— А что это были за пилюли? — испуганно спросила она.
— Что-то рвотное. Ты же говорила, что тебя вырвало. — Он поднял чашку. Положил на блюдце бумажную салфетку, чтобы в нее впитался выплеснувшийся из дрожащей руки Гидеона кофе, и поставил чашку поверх салфетки.
Дороти облегченно вздохнула:
— Ну ладно, это все в прошлом. Они мне не причинили особого вреда. А ты так разговаривал по телефону, что я совсем перепугалась.
— Дело не в этом, детка. — Он отложил намокшую салфетку. — Перед тем как тебе позвонить, я виделся с Герми.
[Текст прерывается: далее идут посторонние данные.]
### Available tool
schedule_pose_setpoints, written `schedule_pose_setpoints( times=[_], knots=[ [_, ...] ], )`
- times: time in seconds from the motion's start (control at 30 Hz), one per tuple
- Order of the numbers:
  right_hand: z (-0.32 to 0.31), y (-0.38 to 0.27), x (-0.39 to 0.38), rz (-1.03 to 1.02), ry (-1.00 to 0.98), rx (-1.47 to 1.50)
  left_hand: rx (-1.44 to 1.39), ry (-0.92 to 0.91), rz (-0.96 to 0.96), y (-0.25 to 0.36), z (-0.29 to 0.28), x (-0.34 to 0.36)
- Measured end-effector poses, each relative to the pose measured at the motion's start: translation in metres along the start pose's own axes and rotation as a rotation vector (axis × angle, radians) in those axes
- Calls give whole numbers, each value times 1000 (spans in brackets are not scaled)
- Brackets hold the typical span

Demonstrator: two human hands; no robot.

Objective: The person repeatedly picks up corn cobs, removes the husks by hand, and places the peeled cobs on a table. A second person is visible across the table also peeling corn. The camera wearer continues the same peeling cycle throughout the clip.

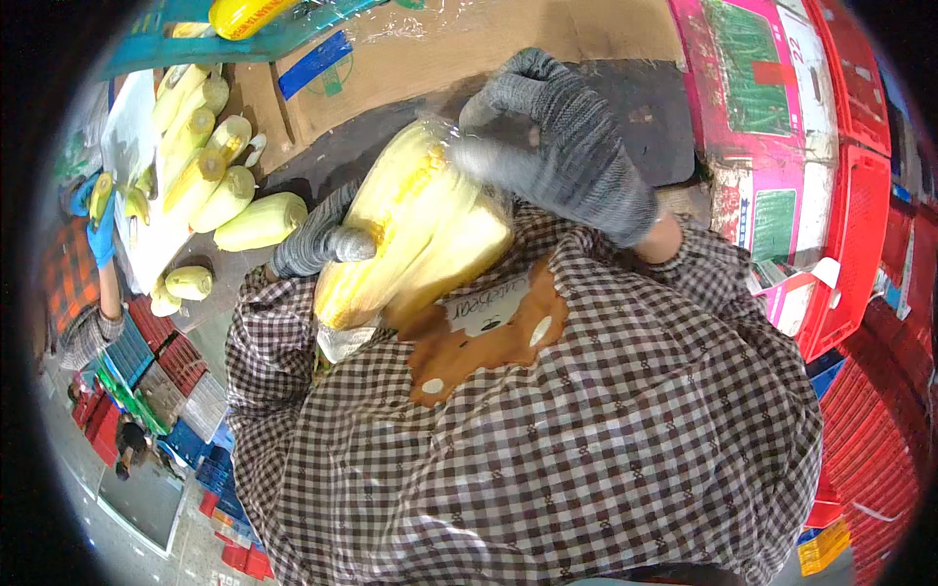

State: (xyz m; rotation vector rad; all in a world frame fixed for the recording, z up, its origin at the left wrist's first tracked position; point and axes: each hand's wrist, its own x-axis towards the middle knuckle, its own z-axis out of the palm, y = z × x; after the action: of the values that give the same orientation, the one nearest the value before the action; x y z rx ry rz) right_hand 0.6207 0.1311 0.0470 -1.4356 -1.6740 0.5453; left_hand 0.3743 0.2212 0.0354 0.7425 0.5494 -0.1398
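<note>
My left hand (322,234), in a grey knitted glove, grips a bundle of corn ears (415,225) from its left side, thumb laid over the front. The ears have pale yellow-green husks with strips of yellow kernels bare, and a shiny clear film seems to cover them. They are held tilted against my checked smock (508,430). At the bundle's upper right is my right hand (562,142), gloved alike, its fingers curled in toward the thumb. Motion blurs the thumb side, so what it pinches cannot be made out.
Several husked corn ears (220,190) are piled at the left on the work surface. Cardboard (410,63) and a dark mat (635,122) lie beyond my hands. Pink-and-white cartons (772,146) and red crates (860,234) stand at the right. Another person's blue-gloved hand (101,239) holds a small yellow-green item.
</note>
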Motion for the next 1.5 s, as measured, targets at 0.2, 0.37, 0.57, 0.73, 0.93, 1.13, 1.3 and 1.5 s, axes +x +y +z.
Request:
schedule_pose_setpoints(
  times=[0.2,0.37,0.57,0.73,0.93,1.13,1.3,1.5],
  knots=[
    [29,-12,-6,285,384,225,180,44,-24,7,5,-4],
    [36,-7,-5,328,477,236,241,-10,-77,17,11,0],
    [31,16,-1,246,590,72,201,-65,-99,20,17,4],
    [65,26,1,226,411,246,170,-71,-46,10,8,1],
    [125,31,0,333,176,851,19,-433,-18,7,5,41],
    [132,20,0,400,-41,1274,-94,-210,-142,1,3,14],
    [42,33,-5,294,235,650,166,-167,-70,-18,-35,5],
    [14,-37,8,212,-368,56,417,-153,3,8,-16,20]
  ],
)
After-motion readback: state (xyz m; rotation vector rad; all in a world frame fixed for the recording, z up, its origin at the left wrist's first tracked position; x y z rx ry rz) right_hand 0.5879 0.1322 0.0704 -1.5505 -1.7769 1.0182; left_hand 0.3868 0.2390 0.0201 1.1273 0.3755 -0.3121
И он дал мне те пилюли, которые нужно, — которые тебе тогда надо было принять.
Ее лицо сразу осунулось.
— Нет, я не хочу…
— Но, милая, тут нет ничего трагического. Мы на том же месте, что были в понедельник, — вот и все. Просто нам предоставляется еще один шанс. Если пилюли подействуют, все прекрасно. Если нет — завтра поженимся. — Он медленно мешал ложечкой кофе. — Я принес капсулы. Примешь их сегодня вечером…
— Но…
— Что «но»?
— Я не хочу, чтобы мне предоставлялся еще один шанс. Я не хочу принимать никаких капсул… — Она наклонилась вперед. Ее сцепленные руки побелели. — Я все время думала, какой завтра нас ждет счастливый день… — Она закрыла глаза, и из-под век выкатилось несколько слезинок.
Последние слова она произнесла, повысив голос, и он глянул в сторону стариков, играющих в шахматы, и наблюдающего за игрой Гидеона. Вытащив из кармана пятицентовик, он сунул его в щель музыкального автомата и нажал кнопку. Затем взял ее сцепленные руки, силой расцепил их и нежно сказал, держа ее руки в своих:
— Детка моя, неужели тебе нужно повторять все снова? Я же о тебе думаю, а не о себе.
— Нет! — Она открыла глаза и устремила на него негодующий взгляд. — Если бы ты думал обо мне, тебе хотелось бы того же, что и мне.
Из автомата грянула оглушительная джазовая музыка.
— А что ты хочешь, детка? Жить в нищете? Это ведь не кино, это — действительность.
— Да не будем мы жить в нищете! Ты сгущаешь краски. Ты найдешь хорошую работу, даже не получив диплома. Ты умный, ты…
— Ты не знаешь, о чем говоришь, — мрачно сказал он. — Ты ничего не знаешь о жизни, ты просто избалованная девчонка, привыкшая к богатству.
Ее руки, которые он держал в своих, невольно стиснулись.
— Ну почему меня все корят богатством? Почему ты вечно твердишь про мое богатство? Неужели это так важно?
— Это важно, Дорри, и от этого никуда не денешься. Посмотри на себя — туфли в тон каждого наряда, сумочка для каждой пары туфель. Тебя так воспитали. Ты не сможешь…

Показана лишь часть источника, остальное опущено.